The last step of this first half of the analysis is to generate the file PAM1.txt, which should be compared with [Fig 82](screenshots/Dayhoff Fig 82.png) of the text.
An element of this matrix, Mij, gives the probability that the amino acid in column j will be replaced by the amino acid in row i after a given evolutionary interval, in this case 1 PAM.
As described in the paper, the off-diagonal entries in the PAM1 matrix (representing an amino acid not changing) are computed from the data in Fig 80.
The original amino acids are specified in the columns (amino acid j), and the replacement amino acids are rows (amino acid i).
The first step in computation of the ij-th entry in PAM1 from the ij-th entry in Fig 80 is to form the ratio Aij / Σi A ij. This is the ratio of observed changes involving amino acid i and j, divided by all changes involving amino acid j.
An additional factor is the mutability of amino acid j. This seems kind of strange, since the mutability is Σi A ij divided by the frequency of j, fj. In other words, Σi A ij cancels, leaving Aij / fj.
The last factor is a proportionality constant, λ, which is the same for all columns.
The quantity 100 X Zfi Mii gives the number of amino acids that will remain unchanged when a protein 100 links long, of average composition, is exposed to the evolutionary change represented by this matrix. This apparent evolutionary change depends upon the choice of X, in this case ,chosen so that this change is 1 mutation. Since there are almost no superimposed changes, this also represents 1 PAM of change. If h had been four times as large, the initial matrix would have represented 4 PAMs; the discussion which follows would not be changed appreciably.
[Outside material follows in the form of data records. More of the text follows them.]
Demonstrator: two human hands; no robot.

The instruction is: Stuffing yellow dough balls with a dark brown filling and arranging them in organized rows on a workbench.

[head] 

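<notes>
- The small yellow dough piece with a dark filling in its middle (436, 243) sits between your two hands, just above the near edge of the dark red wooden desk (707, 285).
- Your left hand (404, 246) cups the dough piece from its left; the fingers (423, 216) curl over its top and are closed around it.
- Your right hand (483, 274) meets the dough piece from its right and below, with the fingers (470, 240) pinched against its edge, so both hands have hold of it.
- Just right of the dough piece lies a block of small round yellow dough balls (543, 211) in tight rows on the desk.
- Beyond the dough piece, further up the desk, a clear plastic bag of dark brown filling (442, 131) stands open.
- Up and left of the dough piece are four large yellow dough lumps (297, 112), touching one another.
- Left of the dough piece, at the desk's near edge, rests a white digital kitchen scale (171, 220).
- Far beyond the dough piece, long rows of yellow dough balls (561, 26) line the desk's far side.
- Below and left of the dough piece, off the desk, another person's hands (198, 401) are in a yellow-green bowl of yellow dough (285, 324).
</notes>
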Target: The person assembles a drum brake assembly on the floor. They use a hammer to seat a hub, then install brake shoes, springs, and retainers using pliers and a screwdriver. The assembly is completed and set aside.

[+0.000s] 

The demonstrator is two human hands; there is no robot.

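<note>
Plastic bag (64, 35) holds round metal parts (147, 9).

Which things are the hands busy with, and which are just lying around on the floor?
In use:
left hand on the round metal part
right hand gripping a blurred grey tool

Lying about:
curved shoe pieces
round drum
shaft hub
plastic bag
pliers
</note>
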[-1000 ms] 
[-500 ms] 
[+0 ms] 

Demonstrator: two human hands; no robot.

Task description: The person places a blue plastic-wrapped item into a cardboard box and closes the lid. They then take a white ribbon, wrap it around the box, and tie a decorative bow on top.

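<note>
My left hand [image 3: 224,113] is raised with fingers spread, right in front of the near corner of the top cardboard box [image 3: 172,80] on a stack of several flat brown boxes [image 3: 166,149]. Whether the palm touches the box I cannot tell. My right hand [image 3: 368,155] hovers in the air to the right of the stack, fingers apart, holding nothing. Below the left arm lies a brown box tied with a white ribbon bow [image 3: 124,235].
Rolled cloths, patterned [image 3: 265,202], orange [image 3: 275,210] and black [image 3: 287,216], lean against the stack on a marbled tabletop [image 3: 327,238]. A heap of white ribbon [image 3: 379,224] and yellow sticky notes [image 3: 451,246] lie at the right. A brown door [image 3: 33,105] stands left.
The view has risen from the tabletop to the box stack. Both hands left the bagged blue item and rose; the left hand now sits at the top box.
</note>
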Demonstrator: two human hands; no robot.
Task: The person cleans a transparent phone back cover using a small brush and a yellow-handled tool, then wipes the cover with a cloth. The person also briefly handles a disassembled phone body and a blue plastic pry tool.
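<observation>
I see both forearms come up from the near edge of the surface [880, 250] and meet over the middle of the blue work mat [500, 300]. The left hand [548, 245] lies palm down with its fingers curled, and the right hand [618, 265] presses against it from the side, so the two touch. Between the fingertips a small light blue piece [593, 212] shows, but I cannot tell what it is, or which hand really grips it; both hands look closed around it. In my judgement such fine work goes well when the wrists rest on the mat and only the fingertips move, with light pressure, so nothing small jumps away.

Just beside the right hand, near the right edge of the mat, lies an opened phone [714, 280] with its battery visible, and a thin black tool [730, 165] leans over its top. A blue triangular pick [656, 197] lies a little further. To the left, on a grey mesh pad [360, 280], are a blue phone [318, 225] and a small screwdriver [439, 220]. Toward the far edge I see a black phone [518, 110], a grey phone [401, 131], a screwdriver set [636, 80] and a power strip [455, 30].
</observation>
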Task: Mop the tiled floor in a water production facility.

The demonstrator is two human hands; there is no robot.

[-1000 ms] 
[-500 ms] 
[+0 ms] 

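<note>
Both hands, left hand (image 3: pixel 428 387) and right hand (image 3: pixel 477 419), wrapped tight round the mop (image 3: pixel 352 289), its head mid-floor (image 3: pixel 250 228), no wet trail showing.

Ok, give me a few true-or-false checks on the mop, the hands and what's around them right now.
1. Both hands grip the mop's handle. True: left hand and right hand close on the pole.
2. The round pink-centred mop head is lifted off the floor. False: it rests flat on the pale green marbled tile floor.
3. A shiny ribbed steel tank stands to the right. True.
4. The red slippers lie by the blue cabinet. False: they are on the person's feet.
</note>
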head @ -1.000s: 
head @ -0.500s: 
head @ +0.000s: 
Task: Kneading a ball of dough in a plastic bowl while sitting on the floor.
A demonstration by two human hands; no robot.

I didn't proof this carefully. There are some differences which seem to be contained to the diagonal. The on-diagonal values are supposed to be 10000 minus the sum of the rest of that column.
You should now be able to follow the next post to generate the PAM250 matrix and so on.
If I get to it I will try to show how that part is done, but it is basically a matter of following the code in Dayhoff.Rcode.txt.